Your task
Once you find the line containing "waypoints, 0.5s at" in the data below, copy it and each following line exactly, up to and including the line containing "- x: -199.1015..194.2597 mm", and nothing else.

Excerpted records
+++++
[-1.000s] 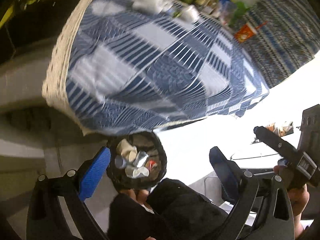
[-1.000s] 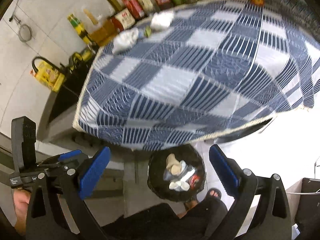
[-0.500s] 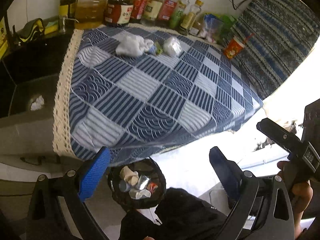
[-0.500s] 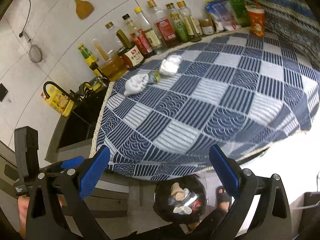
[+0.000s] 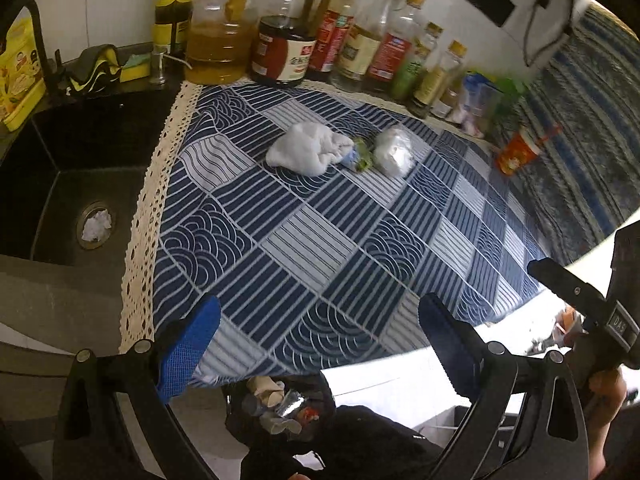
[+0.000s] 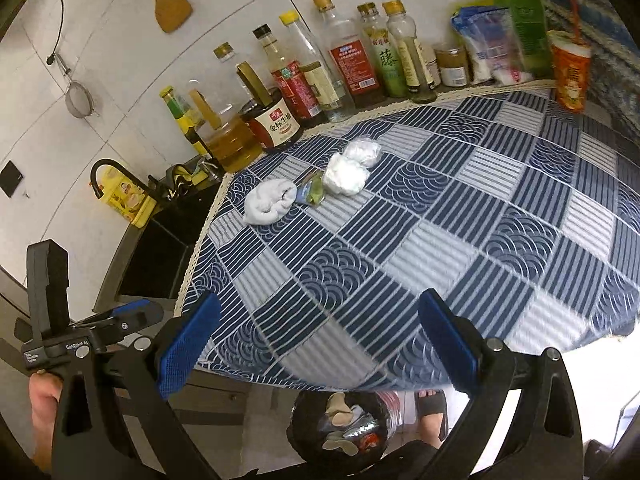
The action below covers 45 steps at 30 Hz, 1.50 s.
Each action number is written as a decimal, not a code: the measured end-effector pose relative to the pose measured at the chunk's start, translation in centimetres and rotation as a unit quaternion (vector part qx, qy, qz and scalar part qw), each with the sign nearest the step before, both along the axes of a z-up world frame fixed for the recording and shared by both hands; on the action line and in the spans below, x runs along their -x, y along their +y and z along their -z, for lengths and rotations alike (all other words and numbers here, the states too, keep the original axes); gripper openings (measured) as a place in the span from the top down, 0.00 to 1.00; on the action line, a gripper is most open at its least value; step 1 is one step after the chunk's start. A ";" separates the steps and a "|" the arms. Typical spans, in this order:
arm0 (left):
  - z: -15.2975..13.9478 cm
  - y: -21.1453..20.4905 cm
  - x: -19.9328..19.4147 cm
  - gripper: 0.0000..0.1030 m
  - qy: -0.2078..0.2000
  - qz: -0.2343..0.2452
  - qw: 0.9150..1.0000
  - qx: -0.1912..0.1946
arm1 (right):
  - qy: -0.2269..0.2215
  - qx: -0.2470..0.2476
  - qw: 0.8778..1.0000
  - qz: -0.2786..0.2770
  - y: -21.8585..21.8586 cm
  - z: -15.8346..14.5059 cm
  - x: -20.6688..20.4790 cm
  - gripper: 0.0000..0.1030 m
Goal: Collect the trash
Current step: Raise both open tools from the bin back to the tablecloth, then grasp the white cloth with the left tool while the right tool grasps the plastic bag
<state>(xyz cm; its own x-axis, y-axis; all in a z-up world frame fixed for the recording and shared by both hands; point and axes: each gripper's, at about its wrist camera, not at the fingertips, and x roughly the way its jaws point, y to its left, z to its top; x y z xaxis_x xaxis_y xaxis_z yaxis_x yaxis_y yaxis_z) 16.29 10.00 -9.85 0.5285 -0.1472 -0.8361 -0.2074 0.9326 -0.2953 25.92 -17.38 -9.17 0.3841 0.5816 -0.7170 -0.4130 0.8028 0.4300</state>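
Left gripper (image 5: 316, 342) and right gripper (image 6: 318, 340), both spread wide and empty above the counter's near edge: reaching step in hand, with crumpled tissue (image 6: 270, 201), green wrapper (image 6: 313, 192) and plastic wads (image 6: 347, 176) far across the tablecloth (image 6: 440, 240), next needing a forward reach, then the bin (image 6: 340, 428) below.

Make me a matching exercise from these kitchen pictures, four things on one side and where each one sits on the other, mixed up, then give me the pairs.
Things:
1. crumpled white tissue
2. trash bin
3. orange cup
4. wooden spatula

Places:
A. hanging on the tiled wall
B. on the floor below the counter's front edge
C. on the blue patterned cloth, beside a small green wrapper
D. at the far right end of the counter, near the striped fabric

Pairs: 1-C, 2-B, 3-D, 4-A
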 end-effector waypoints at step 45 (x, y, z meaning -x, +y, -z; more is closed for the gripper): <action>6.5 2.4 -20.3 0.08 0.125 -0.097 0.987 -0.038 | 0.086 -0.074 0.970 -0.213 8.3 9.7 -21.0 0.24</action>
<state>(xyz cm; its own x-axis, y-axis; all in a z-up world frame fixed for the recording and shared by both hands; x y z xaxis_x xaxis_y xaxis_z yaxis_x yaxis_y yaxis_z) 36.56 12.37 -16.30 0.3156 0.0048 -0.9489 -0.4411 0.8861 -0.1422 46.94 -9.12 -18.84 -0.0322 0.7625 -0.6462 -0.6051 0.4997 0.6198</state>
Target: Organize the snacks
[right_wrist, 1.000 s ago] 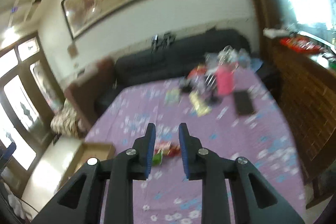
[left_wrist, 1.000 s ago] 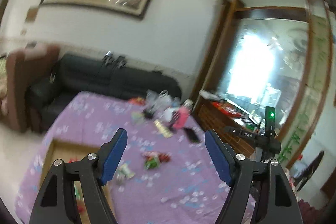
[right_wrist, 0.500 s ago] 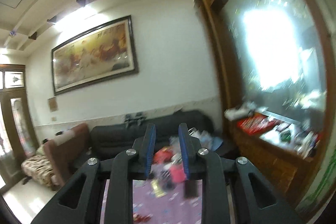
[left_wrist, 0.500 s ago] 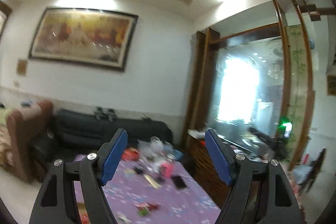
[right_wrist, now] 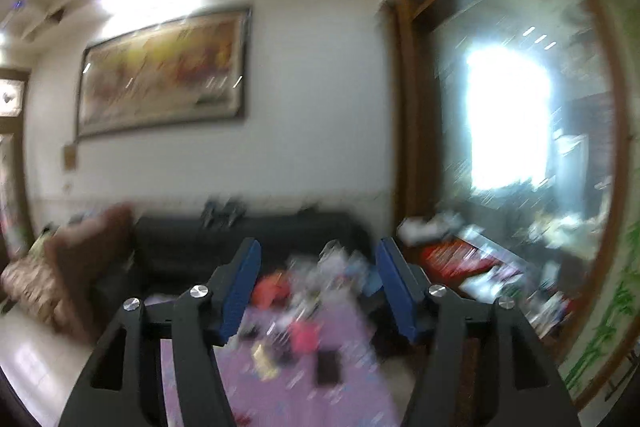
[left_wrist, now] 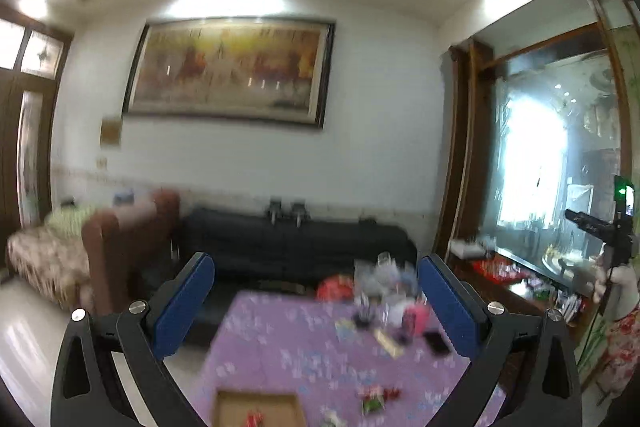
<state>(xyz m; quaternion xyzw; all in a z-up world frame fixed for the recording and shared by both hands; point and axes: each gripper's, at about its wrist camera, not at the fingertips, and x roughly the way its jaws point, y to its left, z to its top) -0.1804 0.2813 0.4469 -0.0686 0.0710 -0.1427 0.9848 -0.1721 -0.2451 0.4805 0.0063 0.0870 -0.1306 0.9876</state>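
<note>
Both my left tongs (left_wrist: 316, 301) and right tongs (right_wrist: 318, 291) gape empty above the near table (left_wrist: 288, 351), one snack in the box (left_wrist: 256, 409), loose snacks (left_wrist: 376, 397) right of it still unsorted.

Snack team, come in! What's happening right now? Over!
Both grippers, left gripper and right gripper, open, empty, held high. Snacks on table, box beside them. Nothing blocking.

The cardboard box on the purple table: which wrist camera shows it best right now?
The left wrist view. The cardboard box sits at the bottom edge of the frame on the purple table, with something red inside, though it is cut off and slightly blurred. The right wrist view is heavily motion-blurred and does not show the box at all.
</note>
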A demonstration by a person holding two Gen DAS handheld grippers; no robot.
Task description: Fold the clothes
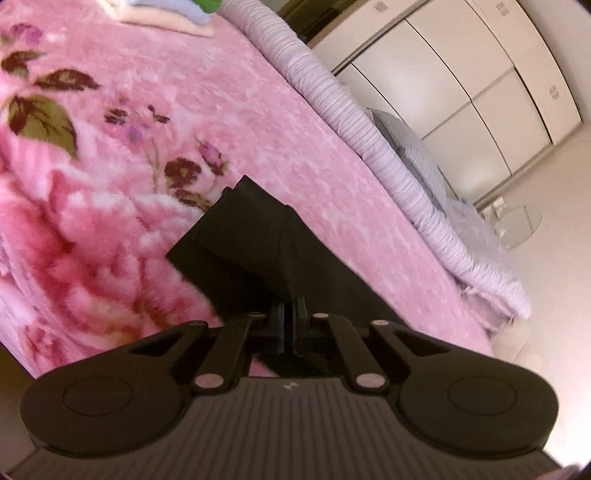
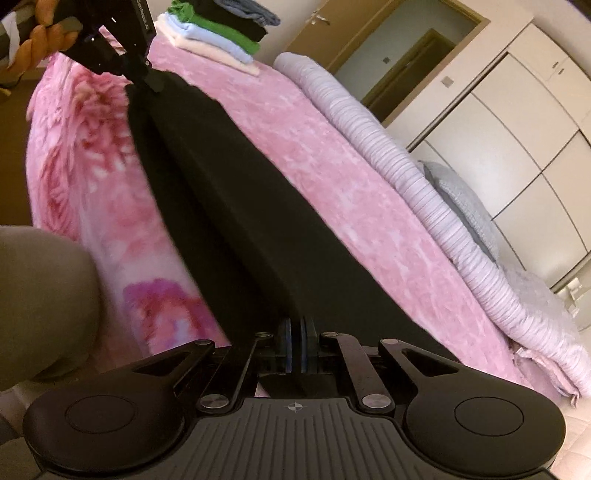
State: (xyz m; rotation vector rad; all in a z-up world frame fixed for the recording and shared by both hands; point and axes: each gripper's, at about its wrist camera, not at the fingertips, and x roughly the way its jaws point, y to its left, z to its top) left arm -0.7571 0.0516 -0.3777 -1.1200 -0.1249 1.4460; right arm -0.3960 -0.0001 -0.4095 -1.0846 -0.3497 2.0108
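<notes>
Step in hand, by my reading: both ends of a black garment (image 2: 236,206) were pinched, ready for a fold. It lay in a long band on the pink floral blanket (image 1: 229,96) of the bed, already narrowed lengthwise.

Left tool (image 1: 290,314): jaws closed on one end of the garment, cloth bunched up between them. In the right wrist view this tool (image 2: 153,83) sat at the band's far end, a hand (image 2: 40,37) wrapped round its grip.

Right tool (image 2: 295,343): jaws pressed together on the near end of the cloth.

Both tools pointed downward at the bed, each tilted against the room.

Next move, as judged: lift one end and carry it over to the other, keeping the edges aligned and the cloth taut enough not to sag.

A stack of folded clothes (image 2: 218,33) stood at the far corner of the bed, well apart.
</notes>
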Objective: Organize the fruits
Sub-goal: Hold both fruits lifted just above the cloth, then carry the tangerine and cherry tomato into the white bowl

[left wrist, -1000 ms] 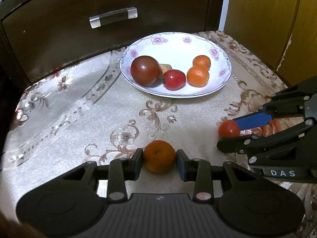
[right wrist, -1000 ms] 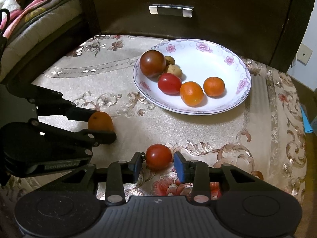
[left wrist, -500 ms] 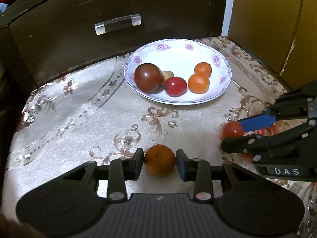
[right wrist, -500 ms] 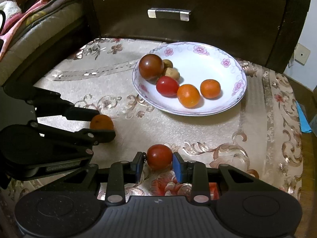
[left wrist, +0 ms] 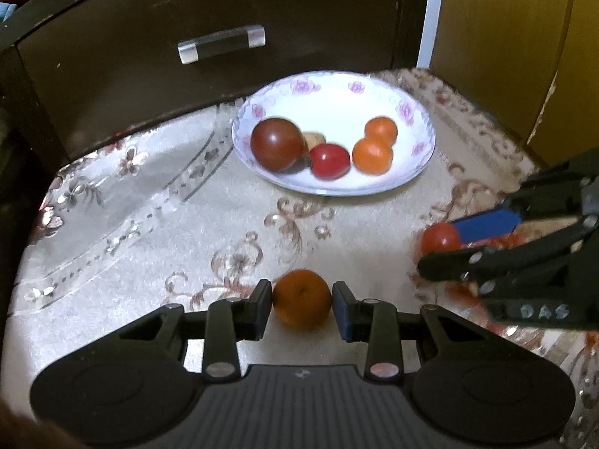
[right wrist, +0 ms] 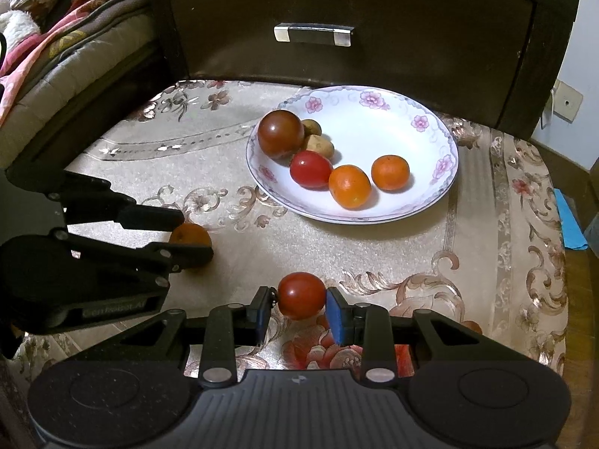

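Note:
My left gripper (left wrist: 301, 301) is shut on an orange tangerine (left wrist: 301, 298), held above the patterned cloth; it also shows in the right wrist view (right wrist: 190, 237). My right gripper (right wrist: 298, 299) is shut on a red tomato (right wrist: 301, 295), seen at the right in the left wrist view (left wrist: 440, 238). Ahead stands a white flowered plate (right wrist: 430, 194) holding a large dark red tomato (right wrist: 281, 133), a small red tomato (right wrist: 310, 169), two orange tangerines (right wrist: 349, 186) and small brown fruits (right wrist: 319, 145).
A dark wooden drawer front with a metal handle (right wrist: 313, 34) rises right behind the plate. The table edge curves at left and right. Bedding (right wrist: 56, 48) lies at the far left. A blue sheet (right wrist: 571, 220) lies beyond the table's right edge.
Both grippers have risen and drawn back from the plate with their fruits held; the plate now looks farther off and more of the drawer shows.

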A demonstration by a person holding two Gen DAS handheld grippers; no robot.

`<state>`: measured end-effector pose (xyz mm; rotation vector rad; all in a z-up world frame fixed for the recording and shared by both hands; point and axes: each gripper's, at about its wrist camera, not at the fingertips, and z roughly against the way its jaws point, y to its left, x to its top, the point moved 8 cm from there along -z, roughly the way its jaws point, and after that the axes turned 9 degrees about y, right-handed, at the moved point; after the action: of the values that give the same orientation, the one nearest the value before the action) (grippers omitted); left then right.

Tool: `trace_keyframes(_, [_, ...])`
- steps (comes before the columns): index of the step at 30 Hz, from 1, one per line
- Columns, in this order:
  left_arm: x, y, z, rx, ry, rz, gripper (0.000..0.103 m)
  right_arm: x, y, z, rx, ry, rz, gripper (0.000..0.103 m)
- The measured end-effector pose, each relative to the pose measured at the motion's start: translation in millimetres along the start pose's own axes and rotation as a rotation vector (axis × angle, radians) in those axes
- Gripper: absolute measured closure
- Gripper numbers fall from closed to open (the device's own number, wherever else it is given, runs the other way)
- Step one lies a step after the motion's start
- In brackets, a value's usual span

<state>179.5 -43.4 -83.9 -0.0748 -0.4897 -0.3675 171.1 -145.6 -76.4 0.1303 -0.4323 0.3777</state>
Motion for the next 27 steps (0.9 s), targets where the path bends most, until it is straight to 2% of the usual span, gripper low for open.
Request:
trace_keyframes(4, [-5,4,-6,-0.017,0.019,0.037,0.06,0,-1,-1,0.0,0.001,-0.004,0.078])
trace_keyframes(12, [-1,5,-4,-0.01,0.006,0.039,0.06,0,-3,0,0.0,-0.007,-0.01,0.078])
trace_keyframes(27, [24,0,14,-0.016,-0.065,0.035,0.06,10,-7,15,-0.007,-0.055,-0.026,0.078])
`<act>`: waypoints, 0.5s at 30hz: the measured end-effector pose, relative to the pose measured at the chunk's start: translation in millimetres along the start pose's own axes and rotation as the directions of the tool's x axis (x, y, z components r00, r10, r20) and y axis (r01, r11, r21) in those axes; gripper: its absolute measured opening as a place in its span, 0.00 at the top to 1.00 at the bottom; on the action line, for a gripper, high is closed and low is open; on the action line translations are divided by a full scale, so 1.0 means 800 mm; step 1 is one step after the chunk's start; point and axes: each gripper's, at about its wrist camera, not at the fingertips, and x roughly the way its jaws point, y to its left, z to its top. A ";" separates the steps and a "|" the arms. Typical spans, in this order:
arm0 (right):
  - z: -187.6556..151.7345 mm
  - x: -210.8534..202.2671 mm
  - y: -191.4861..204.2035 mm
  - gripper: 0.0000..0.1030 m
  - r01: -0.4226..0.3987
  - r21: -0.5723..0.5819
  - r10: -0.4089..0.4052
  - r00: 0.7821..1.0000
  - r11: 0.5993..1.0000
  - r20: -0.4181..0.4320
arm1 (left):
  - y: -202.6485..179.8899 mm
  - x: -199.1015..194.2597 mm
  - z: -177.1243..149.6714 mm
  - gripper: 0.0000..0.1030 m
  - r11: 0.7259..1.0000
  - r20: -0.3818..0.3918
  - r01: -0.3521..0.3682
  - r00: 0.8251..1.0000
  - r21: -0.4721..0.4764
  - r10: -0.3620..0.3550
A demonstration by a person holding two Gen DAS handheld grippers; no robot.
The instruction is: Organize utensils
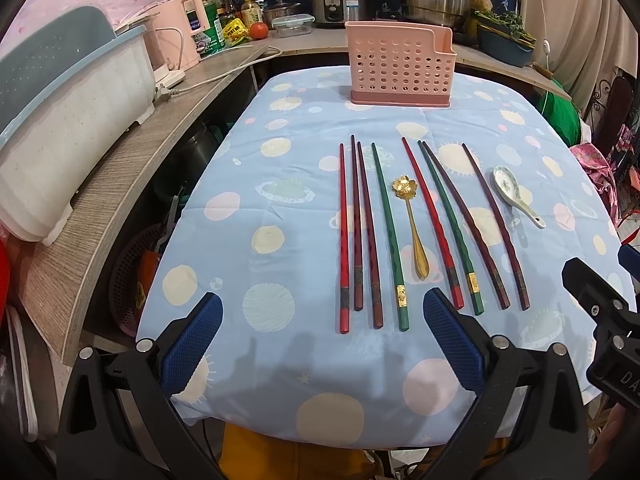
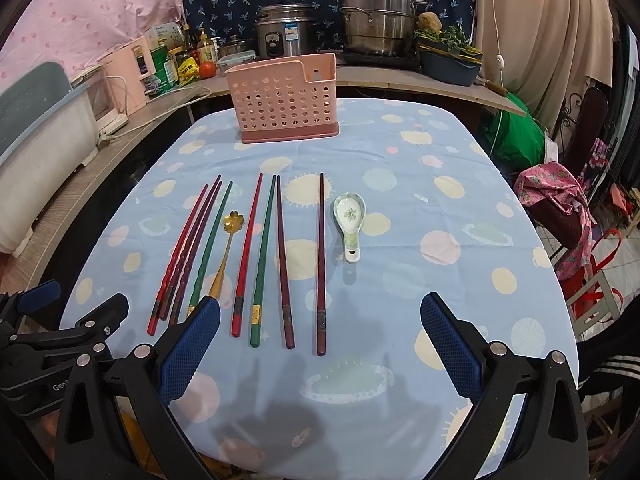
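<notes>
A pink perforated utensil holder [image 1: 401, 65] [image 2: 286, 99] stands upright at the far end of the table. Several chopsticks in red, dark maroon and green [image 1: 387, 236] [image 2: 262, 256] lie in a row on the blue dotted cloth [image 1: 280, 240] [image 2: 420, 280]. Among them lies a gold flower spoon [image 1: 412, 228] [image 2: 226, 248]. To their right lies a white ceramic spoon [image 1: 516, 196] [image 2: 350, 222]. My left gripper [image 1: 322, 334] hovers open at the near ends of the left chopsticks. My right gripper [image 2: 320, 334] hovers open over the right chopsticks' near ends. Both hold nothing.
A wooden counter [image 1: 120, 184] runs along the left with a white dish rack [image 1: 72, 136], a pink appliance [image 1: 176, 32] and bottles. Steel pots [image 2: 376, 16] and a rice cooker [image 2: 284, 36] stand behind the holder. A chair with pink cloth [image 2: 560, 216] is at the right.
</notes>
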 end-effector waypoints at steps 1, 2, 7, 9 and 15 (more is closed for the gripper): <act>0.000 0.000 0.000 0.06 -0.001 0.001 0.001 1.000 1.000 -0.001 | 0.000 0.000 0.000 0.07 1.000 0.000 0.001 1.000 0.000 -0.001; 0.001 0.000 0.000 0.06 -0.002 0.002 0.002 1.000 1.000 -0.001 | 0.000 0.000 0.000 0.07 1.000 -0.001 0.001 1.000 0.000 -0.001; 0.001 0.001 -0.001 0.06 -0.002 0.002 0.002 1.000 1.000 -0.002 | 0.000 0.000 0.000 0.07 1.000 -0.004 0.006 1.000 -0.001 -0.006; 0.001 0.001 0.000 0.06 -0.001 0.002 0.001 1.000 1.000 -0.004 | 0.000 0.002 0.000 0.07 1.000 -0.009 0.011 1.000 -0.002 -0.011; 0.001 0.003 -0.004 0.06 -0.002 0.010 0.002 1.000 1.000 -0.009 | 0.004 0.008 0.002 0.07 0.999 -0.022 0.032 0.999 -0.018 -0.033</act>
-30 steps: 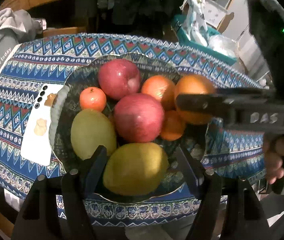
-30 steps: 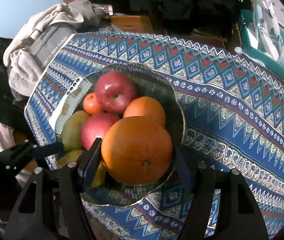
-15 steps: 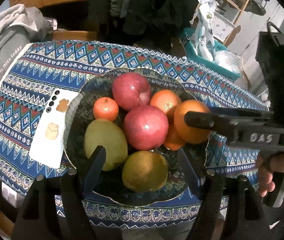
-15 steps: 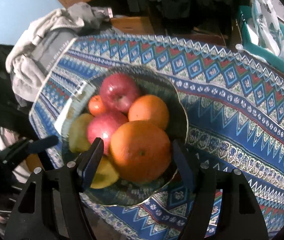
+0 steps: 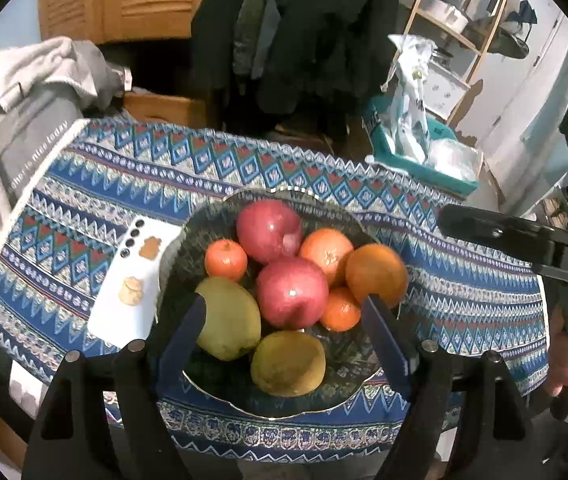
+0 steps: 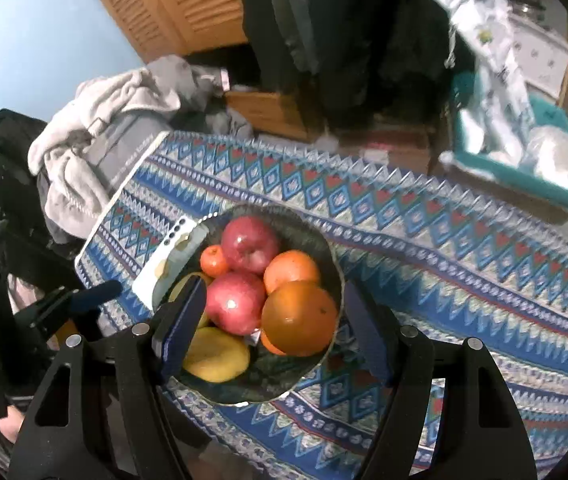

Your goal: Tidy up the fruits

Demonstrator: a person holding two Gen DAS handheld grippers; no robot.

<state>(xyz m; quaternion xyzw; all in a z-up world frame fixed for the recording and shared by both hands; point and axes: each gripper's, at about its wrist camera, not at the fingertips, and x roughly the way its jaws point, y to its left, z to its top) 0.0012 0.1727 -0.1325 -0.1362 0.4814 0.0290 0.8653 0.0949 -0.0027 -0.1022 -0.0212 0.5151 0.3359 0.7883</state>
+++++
Written solution
`<act>`: waypoints, 0.5s at 30hz: the measured end-effector pose, relative to the pose measured at the chunk's start: translation in millimetres along the start pose's own axes and rotation as the directions of the tool's x axis (x, y, z components r00, r10, r20) and y axis (r01, r11, r21) in those axes; gripper: its absolute measured opening as a place in its span, 0.00 at the top to 1.00 at the bottom; on the action line, for a gripper, high is closed and low is open; on the action line translations are divided by a full scale, so 1.0 means 800 mm; step 1 is one step after the chunk's start; point and axes: each gripper's, at about its wrist camera, not at the fingertips, and x roughly the way its jaws point, y to its left, z to its top. A ";" separates the steps and a "|" the arms. Typical spans, in this order:
arm0 (right):
  - z: -187.6556..151.7345 mm
  - x: -210.8534..202.2671 mm
  - y: -191.4861..204.2035 mm
  - gripper: 0.0000..0.1030 m
  - r01: -0.4226..0.3987
  - r21: -0.5723..0.5819
  - r10: -0.4089..0.4052
  - r00: 0.7821..1.0000
  - r11: 0.5993..1.0000
  - r20: -0.4181..0.4320
arm1 (left):
  - y: -202.6485..179.8899 mm
  - x: -199.1015..194.2597 mm

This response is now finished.